Reality of being pregnant.

20 May

It can wreck a marriage.  Especially  a marriage without a firm foundation.  Turtle and I have been arguing way more than usual.  I believe most of it is my fault.  My hormones are all over the place and the little emotional and physical energy I have left is not enough to go into the 24/7 job required to sustain a relationship.  Some days I feel like I just want to shoot a nail gun into my skull.  Some days jumping off a high ledge seems a good option.  Some days not waking up would not be a bad idea.  Hormones.  Coupled with untreated depression and anxiety does not a good wife make.

AngryPregnant

A few weeks back, my doctor yelled at me.  Yes.  Yelled.  I was told not to come back for any appointments until I saw a psychiatrist AND/OR a psychologist.  I don’t know what kind of vibe I gave off but apparently she said I was not ready for this baby psychologically.  I really don’t want to see a shrink right now but this falls into my next point; when pregnant, you have to be selfless.  If you are not, learn.

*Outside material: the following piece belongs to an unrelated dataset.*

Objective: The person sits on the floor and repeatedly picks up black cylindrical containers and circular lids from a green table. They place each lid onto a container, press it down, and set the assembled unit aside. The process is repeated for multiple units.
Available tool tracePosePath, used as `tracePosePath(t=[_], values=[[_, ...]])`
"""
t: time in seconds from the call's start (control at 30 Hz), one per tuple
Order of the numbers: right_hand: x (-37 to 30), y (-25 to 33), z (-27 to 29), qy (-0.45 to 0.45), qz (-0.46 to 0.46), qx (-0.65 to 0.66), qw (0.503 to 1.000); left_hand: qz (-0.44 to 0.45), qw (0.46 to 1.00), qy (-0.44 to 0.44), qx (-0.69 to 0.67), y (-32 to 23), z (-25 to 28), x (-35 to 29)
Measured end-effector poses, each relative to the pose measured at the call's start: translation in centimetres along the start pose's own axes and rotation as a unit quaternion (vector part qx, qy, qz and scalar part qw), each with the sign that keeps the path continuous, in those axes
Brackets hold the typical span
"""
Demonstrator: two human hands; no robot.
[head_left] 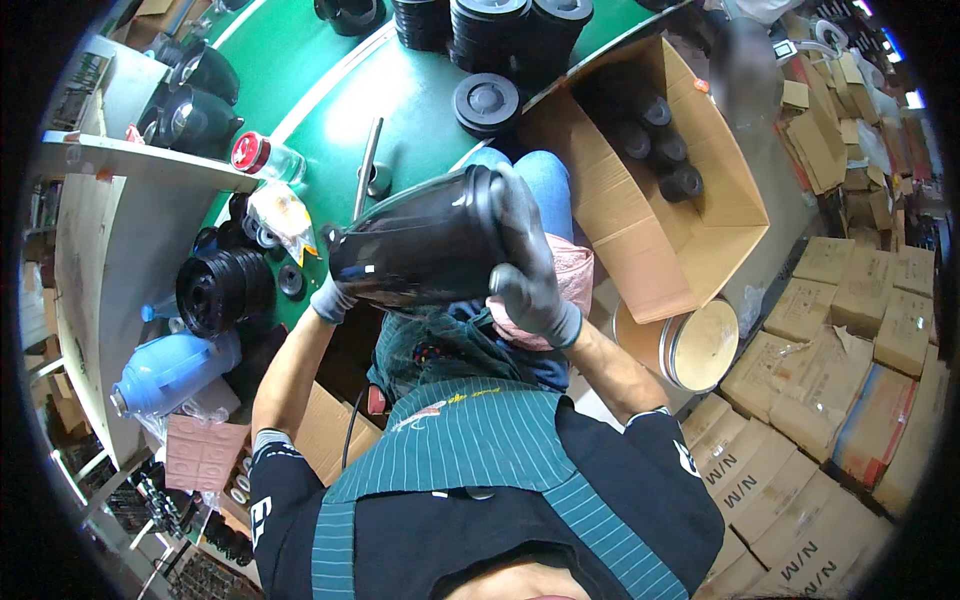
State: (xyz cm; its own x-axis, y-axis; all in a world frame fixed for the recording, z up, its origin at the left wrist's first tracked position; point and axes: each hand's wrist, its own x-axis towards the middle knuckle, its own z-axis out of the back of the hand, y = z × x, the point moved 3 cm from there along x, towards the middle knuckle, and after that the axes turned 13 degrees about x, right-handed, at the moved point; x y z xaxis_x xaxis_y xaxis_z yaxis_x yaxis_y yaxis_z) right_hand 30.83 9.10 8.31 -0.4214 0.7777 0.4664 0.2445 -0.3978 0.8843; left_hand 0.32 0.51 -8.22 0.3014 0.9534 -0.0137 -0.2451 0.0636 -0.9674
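A large glossy black cylindrical vessel (420, 240) lies tilted on its side between my hands, above my lap. My left hand (332, 302), in a grey glove, grips its left end from below; most of its fingers are hidden behind the vessel. My right hand (535, 280), gloved too, is closed around the ridged right end, with the thumb on the near side. Just beyond the vessel, a metal rod (368, 165) stands up from the green worktop (330, 130). A flat stack of round black lids (486, 104) rests on the worktop farther off.
An open cardboard box (735, 190) at the right holds several black cylindrical parts. Left of me are a red-lidded clear jar (268, 157), black ring-shaped parts (225, 290) and a blue jug (175, 372). Stacked cartons (830, 380) fill the right side, near a round drum (703, 345).
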Motion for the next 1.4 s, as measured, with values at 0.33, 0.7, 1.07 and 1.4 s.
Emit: tracePosePath(t=[0.33,0.7,1.07,1.4], values=[[0.0,-1.5,2.0,0.055,-0.009,-0.208,0.977,-0.027,0.950,-0.264,0.164,-13.6,2.9,2.3],[1.4,0.0,0.9,0.072,-0.054,0.134,0.987,0.036,0.971,-0.238,-0.001,-9.2,1.6,-1.0],[1.4,2.9,-0.3,0.108,0.010,-0.054,0.993,0.096,0.966,-0.228,-0.077,-8.7,0.3,-2.5],[0.4,3.2,1.0,0.156,-0.145,-0.017,0.977,0.027,0.972,-0.235,-0.008,-11.2,2.4,-0.8]])
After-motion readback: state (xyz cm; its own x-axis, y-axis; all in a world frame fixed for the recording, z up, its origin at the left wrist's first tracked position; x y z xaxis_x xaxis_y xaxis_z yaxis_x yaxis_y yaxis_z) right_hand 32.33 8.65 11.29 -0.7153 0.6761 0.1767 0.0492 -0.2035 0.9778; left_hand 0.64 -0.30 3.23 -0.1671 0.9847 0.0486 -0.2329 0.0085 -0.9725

Life as you know it, ceases to be about you.  I am yet to fully comprehend the magnitude of this wise piece.  Besides the physical sacrifice of your once taut bosom and booty, you gotta cut your spouse some slack.  He may not be pregnant but he is dealing with the side effects, aka a bat shit crazy wife.  No matter what he does, he can’t win.  He never seems to be doing enough and the world is so unfair that he can drink a six pack and you can’t.  On a very bad day, imagining my hands squeezing his neck until he turns purple is very therapeutic.

My mom gave me good advice.  She said, ‘stop.  Just stop.’ Stop thinking, stop fighting, stop arguing, stop analyzing, just relax and breathe.  I wanted to scream at her but this is someone who had seven children back when there were no epidurals.  She weathered the storm and survived.  She also said, “it costs nothing to say ‘I am sorry.’ Nothing. Even when he is wrong.  Being calm right now is one of the best gifts you can give to your baby.”  Funny this is, since I heard that, I have felt a bit better.  And – I actually stopped myself from a few snarky remarks this morning.  Turns out, we all need a little attitude adjustment once in a while.

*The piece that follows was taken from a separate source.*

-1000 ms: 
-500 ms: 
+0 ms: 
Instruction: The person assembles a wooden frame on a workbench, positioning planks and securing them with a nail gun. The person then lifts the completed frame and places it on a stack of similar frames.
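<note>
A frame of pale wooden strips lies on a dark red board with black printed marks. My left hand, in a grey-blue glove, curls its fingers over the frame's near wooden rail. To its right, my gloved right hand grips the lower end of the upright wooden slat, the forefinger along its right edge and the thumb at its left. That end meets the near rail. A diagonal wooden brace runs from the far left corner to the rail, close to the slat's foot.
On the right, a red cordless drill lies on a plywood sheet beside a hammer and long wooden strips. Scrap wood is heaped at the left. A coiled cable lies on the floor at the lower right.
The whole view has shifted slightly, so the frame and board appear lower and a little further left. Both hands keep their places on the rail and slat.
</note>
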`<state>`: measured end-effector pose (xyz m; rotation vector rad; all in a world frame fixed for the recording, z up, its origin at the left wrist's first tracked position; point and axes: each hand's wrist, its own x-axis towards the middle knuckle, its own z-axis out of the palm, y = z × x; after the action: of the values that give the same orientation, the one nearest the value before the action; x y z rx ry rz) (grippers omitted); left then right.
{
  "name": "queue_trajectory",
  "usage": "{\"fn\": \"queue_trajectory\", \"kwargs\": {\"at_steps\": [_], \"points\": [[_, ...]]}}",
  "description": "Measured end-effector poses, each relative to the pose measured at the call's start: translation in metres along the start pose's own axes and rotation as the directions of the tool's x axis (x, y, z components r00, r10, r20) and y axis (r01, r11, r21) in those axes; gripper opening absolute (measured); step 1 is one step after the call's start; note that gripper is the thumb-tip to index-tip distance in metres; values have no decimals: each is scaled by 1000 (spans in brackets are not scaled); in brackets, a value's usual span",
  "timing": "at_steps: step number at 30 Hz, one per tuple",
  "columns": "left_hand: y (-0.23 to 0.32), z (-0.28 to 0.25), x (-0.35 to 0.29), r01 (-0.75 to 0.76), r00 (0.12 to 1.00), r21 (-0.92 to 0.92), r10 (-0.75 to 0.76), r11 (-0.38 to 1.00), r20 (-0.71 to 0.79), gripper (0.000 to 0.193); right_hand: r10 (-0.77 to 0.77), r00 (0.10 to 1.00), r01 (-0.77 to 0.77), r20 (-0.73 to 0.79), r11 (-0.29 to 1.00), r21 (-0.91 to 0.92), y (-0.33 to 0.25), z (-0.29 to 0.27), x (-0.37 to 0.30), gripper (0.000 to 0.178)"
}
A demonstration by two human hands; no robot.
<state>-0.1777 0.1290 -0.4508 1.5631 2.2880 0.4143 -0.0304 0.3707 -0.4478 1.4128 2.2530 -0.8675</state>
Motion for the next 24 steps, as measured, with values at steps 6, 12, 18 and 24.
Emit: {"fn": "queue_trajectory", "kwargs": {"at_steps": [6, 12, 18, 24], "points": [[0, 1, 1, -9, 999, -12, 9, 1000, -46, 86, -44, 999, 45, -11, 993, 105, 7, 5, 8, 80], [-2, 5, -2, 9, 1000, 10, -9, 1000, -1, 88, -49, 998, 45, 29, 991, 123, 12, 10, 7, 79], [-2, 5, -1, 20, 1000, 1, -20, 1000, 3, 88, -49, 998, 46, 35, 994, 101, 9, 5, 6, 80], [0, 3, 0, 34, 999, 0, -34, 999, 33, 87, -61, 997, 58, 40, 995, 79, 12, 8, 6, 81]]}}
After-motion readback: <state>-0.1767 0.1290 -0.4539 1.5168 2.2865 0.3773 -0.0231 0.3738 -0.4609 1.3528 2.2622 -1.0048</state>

LL signing off at 25 weeks and only 14 lbs heavier than usual.  Not too shabby.

 

9 Responses to “Reality of being pregnant.”

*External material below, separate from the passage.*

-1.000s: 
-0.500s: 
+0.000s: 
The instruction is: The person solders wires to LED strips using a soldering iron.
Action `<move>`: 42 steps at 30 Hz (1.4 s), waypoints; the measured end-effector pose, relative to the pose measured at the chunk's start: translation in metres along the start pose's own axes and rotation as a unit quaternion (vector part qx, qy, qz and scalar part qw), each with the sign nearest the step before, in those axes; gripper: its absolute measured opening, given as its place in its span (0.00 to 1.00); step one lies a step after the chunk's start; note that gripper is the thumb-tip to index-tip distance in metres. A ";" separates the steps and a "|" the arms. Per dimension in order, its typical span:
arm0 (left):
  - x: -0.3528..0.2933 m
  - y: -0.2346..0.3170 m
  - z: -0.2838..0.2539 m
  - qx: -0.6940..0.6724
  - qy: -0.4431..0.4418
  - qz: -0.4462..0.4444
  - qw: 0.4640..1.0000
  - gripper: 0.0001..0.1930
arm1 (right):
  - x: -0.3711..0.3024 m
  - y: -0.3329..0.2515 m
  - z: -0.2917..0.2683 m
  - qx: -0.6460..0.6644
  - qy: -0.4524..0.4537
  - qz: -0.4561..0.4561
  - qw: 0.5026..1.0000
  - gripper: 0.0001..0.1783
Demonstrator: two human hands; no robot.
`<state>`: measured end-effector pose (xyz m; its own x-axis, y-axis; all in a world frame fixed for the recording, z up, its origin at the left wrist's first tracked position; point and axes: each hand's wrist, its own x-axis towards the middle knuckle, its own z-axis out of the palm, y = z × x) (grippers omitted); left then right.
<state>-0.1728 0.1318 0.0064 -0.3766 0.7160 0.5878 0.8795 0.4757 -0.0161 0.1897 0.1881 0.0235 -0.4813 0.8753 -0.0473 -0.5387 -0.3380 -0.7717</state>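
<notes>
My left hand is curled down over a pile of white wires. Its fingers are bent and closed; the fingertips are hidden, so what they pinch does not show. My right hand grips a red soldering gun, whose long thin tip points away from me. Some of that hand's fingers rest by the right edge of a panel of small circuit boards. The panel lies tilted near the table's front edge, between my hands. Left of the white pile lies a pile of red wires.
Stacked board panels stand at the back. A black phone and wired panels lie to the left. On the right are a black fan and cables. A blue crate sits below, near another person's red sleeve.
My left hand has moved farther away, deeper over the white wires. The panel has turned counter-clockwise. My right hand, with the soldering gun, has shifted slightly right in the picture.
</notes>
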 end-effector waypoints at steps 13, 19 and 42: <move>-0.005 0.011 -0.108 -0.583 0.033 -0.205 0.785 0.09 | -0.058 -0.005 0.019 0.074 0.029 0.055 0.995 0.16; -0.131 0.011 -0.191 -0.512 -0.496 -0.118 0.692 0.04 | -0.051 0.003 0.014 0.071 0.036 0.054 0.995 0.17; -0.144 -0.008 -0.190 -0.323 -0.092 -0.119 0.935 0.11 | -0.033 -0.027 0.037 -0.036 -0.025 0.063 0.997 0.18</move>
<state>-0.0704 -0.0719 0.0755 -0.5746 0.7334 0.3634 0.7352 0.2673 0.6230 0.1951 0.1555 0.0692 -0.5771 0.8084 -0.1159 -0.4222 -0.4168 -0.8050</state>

  1. mpb May 20, 2013 at 6:00 pm #

    kpele oh….hope it gets better

  2. AliceDCL May 21, 2013 at 12:53 am #

    cant thank you enough for this, hope you finally go speak to someone, all these cant be good for the baby… happy mother happy baby

  3. Tee May 21, 2013 at 2:53 am #

    Sorry to hear you’re having it rough. Hopefully after the massive swelling that comes with the 3rd trimester seeing your cute little one will give you a rush of love and happiness. Your Momc’s advice is so spot-on!

    Hang in there!…15wks to go!!!(or however long it is to full-term in the US) and you little man is here.

    In the meantime I’ll keep putting in a word in for you with the big man

    x

    P.S I would say more but I don’t want you to go preg-hormonal Kung-if on me..lol

  4. Ginger May 21, 2013 at 7:37 pm #

    Hugs LL. Hang in there.

  5. lohiog May 25, 2013 at 11:22 pm #

    Aww sounds like so much work to be pregnant! ughhh! You are almost there-ish!

  6. one3snapshot May 30, 2013 at 11:26 am #

    you’re almost there mama…almost there! remember how planning your wedding drove you crazy? and it all turned out well, this is even better….you get a bundle of joy!

  7. Mamuje June 1, 2013 at 8:03 am #

    Oh dear!

  8. FabuLola (@Fabulola) June 5, 2013 at 10:46 pm #

    First of all…CONGRATULATIONS!

    Second of all, I am glad someone is not romanticizing pregnancy like everyone else.
    I feel better informed.

    Good luck LL!
    Hang in there

  9. Eva B August 10, 2013 at 9:03 pm #

    Omg and Lol thanks so much for sharing. I felt the same way when I was prego in every way. The plight we have as women is crazy. My baby is 18m now and yes finally seeing your lovely baby and and the feeling of finally not being prego is the best feeling you can have in the world. But then the plight continues with the baby continuing to suck the life out of you if you breast feed, and everything still being on you. But hey you learn to love it hopefully cause your baby will always truly love you.